The above figure shows the training accuracy of the CIFAR-10 dataset over 70,000 iterations. A fixed learning learning rate (blue line) achieves 81.4% accuracy after 70,000 iterations, while the CLR method (red line) achieves the same within 25,000 iterations.

“The essence of this learning rate policy comes from the observation that increasing the learning rate might have a short term negative effect and yet achieve a longer term beneficial effect.” Smith

Cyclical Learning Rates are effective because they can successfully negotiate saddle points, which typically have small gradients (flat surfaces) and can slow down training when learning rate is small.
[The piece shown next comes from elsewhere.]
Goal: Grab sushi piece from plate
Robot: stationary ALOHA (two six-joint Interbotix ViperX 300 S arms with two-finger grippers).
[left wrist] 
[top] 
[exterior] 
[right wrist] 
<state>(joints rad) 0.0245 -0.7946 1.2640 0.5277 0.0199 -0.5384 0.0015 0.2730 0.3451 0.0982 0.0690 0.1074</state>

The best way to overcome such obstacles is to speed up and to move fast until a curved surface is found. The increasing learning rate of CLRs does just that, efficiently.

saddle point
A saddle point (in red)

Learning Rate range test

Smith also devised a simple method for estimating reasonable minimum and maximum learning rate bounds; the LR range test. The test involves running a model for several epochs, where learning rate starts at a low value and increases linearly towards a high value. A plot of accuracy versus learning rate shows when accuracy starts to increase and when it slows down, becomes ragged, or declines. The following LR range test plot shows two points that are good candidates for the minimum and maximum bounds:

normal range test
LR range test plot

Subsequently, a Cyclical Learning Rate policy that varies between these bounds will produce good classification results, often with fewer iterations and without any significant computational expense, for a range of architectures.

Super-convergence and 1cycle policy

Building on his CLR research, Smith followed up with his paper on super-convergence, a phenomenon where neural networks can be trained an order of magnitude faster than with standard training methods.

Super-convergence uses the CLR method, but with just one cycle—which contains two learning rate steps, one increasing and one decreasing—and a large maximum learning rate bound. The cycle’s size must be smaller than the total number of iterations/epochs. After the cycle is complete, the learning rate should decrease even further for the remaining iterations/epochs, several orders of magnitude less than its initial value. Smith named this the 1cycle policy.

Concretely, in super-convergence, learning rate starts at a low value, increases to a very large value and then decreases to a value much lower than its initial one. The effect of that learning rate movement is a very distinctive training accuracy curve. Traditional training accuracy curves increase, then plateau as the value of learning rate changes (see blue curve, below). Super-convergence training accuracy curves (see red curve, below) have a dramatic initial jump (moving fast as learning rate increases), oscillate or even decline for a bit (while learning rate is very large) and then jump up again to a distinctive accuracy peak (as learning rate decreases to a very small value).

lr vs clr resnet56
Example of super-convergence training accuracy curve

Smith found that a large learning rate acts as a regularisation method. Hence, when using the 1cycle policy, other regularisation methods (batch size, momentum, weight decay, etc) must be reduced.

How Fastai implements the 1cycle policy

Fastai abstracts all the implementation details of the 1cycle policy and provides an intuitive interface in the form of fit_one_cycle(). The latter calls fit() internally, appending an OneCycleScheduler callback:

  def fit_one_cycle(learn:Learner, cyc_len:int,
    max_lr:Union[Floats,slice]=defaults.lr, moms:Tuple[float,float]=(0.95,0.85),
    div_factor:float=25., pct_start:float=0.3, wd:float=None,
    callbacks:Optional[CallbackList]=None, tot_epochs:int=None,
    start_epoch:int=1)->None:
    "Fit a model following the 1cycle policy."

    max_lr = learn.lr_range(max_lr)
    callbacks = listify(callbacks)
    callbacks.append(OneCycleScheduler(learn, max_lr, moms=moms,
      div_factor=div_factor, pct_start=pct_start,
      tot_epochs=tot_epochs,start_epoch=start_epoch))

    learn.fit(cyc_len, max_lr, wd=wd, callbacks=callbacks)

Calling fit_one_cycle() with only a few basic parameters allows us to reap the benefits of the 1cycle policy with very little effort.